Information relevant to all dental-related courses
All GDC-approved dental courses combine academic study with practical experience in dental settings.
Although approved courses must meet the GDC’s standards, programmes vary in their content, the way they are structured, and how they are taught and assessed. The facilities available and amount of support and supervision may also differ from course to course. Find out more by looking at university websites and prospectuses, attending university open days and contacting admissions staff.
See our information about the support available while on your course.
- What happens after your training? Expand / Collapse
After you have gained a GDC-approved qualification, in order to practise you must register with the GDC. Dentists must follow their degree with two years’ postgraduate dental education. You will spend at least one year in primary care, providing general dental services. The other year can involve specialist training in hospital dental services.
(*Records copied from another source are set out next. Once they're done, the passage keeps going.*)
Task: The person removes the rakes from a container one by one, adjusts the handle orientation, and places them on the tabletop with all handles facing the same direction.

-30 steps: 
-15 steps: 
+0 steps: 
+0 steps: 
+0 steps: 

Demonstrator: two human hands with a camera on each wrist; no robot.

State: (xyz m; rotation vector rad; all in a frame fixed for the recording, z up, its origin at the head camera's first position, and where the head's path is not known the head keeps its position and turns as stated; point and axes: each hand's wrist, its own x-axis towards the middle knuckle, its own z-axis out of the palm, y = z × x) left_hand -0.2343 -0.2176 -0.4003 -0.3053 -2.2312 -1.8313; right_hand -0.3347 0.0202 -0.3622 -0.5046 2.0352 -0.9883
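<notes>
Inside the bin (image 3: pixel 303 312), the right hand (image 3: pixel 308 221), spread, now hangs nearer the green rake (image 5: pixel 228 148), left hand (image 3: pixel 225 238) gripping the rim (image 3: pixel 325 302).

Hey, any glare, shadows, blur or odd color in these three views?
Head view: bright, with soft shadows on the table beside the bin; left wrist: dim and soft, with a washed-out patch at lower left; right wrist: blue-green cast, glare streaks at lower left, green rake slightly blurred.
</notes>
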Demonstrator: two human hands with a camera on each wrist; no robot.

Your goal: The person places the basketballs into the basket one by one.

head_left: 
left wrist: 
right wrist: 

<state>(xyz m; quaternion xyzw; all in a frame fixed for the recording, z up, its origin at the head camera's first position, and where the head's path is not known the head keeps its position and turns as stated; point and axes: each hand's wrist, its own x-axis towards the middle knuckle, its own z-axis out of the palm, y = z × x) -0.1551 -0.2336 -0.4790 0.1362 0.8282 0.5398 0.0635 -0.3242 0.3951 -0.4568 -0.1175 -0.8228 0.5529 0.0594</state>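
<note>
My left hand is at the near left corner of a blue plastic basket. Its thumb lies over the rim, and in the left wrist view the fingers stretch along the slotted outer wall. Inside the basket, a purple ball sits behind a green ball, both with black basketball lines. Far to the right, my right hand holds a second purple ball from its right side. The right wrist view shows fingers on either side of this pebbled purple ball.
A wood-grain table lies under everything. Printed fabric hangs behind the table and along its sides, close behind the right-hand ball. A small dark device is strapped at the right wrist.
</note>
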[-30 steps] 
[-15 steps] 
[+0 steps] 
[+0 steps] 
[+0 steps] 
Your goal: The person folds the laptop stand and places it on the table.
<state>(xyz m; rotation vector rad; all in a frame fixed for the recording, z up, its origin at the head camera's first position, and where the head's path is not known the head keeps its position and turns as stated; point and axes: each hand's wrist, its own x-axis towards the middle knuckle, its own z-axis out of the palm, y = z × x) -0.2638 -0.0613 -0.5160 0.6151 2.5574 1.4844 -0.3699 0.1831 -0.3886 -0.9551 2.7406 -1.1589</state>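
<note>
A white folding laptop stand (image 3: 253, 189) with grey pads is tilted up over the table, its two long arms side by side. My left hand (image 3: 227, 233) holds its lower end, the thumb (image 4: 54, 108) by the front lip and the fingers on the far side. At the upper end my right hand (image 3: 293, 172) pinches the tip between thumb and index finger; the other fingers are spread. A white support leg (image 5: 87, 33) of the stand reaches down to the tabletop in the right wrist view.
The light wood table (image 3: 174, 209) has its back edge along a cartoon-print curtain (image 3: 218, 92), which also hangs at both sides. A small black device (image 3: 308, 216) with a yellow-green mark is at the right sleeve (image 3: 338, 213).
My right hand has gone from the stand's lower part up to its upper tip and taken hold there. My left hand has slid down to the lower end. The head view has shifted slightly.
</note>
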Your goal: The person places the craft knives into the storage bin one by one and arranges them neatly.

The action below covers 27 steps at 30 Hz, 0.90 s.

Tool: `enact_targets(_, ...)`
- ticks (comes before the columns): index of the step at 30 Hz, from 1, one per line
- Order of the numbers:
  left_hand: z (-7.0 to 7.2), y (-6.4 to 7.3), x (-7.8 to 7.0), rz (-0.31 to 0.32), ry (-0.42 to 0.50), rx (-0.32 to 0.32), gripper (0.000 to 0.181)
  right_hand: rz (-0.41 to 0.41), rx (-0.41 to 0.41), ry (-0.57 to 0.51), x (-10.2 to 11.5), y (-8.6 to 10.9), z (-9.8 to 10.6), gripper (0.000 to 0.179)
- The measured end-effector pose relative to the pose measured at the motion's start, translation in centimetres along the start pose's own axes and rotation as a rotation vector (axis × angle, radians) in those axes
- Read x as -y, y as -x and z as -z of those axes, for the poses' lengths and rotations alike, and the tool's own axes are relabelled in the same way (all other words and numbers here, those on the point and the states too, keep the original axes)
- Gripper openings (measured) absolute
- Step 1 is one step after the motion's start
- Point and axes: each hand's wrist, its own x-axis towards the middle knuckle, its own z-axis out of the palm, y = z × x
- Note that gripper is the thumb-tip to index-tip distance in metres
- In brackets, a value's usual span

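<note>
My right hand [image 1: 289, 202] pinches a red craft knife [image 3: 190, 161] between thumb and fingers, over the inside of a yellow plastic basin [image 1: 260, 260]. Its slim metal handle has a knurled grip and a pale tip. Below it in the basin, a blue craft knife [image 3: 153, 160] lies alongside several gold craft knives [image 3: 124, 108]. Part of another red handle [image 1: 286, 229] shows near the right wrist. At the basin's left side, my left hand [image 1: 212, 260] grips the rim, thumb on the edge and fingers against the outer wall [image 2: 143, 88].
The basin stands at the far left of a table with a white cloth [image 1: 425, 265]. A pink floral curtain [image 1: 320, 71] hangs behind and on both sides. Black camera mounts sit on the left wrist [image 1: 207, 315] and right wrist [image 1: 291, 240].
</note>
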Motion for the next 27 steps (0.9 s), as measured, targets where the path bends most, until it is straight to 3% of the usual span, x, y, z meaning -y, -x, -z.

Job vacancies for qualified dental team members are advertised on the NHS Jobs website. If you become a member of a professional body such as the British Society of Dental Therapists, you may also find jobs advertised in their journals or on their websites.
As a dental team member, there are opportunities to work in a range of settings, including in the community dental service, general practice and hospitals, and you can progress from one grade or band to another.
You’ll need some experience in a more generalist role, but you may be able to specialise in an area that interests you. For example, dentists can specialise in paediatric (children’s) dentistry or restorative dentistry. Qualified and experienced dental technicians can undertake additional training to become clinical dental technicians. Specialising may involve taking further qualifications.
The concept of lifelong learning is especially important in the dental team.